Lysine 63-linked chains are not associated with proteasomal degradation of the substrate protein. Instead, they allow the coordination of other processes such as endocytic trafficking, inflammation, translation, and DNA repair. In cells, lysine 63-linked chains are bound by the ESCRT-0 complex, which prevents their binding to the proteasome. This complex contains two proteins, Hrs and STAM1, that contain a UIM, which allows it to bind to lysine 63-linked chains.

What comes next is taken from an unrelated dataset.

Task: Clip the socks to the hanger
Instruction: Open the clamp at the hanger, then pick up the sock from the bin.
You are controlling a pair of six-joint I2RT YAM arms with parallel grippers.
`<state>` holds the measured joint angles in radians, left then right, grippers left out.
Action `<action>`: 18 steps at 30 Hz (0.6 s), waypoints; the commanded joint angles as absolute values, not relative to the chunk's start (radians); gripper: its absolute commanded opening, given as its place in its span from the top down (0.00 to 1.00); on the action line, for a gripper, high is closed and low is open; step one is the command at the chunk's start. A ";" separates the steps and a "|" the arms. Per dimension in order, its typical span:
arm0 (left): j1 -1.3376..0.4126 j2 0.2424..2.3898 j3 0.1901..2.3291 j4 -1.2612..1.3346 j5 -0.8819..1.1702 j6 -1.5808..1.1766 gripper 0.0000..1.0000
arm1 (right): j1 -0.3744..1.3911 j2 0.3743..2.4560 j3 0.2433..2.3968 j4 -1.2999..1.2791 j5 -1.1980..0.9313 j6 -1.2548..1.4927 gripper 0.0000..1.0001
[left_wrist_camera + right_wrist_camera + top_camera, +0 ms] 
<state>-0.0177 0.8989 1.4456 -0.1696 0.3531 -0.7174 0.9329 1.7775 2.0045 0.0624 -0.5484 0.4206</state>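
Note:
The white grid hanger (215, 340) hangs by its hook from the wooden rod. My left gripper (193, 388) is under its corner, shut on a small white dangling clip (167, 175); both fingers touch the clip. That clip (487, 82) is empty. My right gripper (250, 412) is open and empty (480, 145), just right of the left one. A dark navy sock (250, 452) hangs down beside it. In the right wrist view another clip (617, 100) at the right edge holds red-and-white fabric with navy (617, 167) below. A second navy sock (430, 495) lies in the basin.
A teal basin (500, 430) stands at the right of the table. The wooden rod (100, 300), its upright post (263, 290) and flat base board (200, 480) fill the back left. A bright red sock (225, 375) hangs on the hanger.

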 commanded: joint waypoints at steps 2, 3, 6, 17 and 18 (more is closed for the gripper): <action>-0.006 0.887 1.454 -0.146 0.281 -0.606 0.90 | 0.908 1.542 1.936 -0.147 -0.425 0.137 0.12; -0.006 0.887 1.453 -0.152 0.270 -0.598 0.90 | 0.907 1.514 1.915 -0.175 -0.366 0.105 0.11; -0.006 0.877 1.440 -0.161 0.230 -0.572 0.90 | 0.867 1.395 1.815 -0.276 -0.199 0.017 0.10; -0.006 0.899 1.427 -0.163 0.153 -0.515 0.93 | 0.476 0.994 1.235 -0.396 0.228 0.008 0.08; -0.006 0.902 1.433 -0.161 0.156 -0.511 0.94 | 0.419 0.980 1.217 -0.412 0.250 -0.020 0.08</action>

Methionine 1-linked polyubiquitin chains are another type of non-degradative ubiquitin chains. In this case, ubiquitin is linked in a head-to-tail manner, meaning that the C-terminus of the last ubiquitin molecule binds directly to the N-terminus of the next one. Although initially believed to target proteins for proteasomal degradation, linear ubiquitin later proved to be indispensable for NF-kB signaling. Currently, there is only one known E3 ubiquitin ligase generating M1-linked polyubiquitin chains - linear ubiquitin chain assembly complex.
Less is understood about atypical ubiquitin chains but research is starting to suggest roles for these chains. There is evidence that atypical chains linked by lysine 6, 11, 27, 29 and methionine 1 can induce proteasomal degradation.
Branched ubiquitin chains containing multiple linkage types can be formed. The function of these chains is unknown.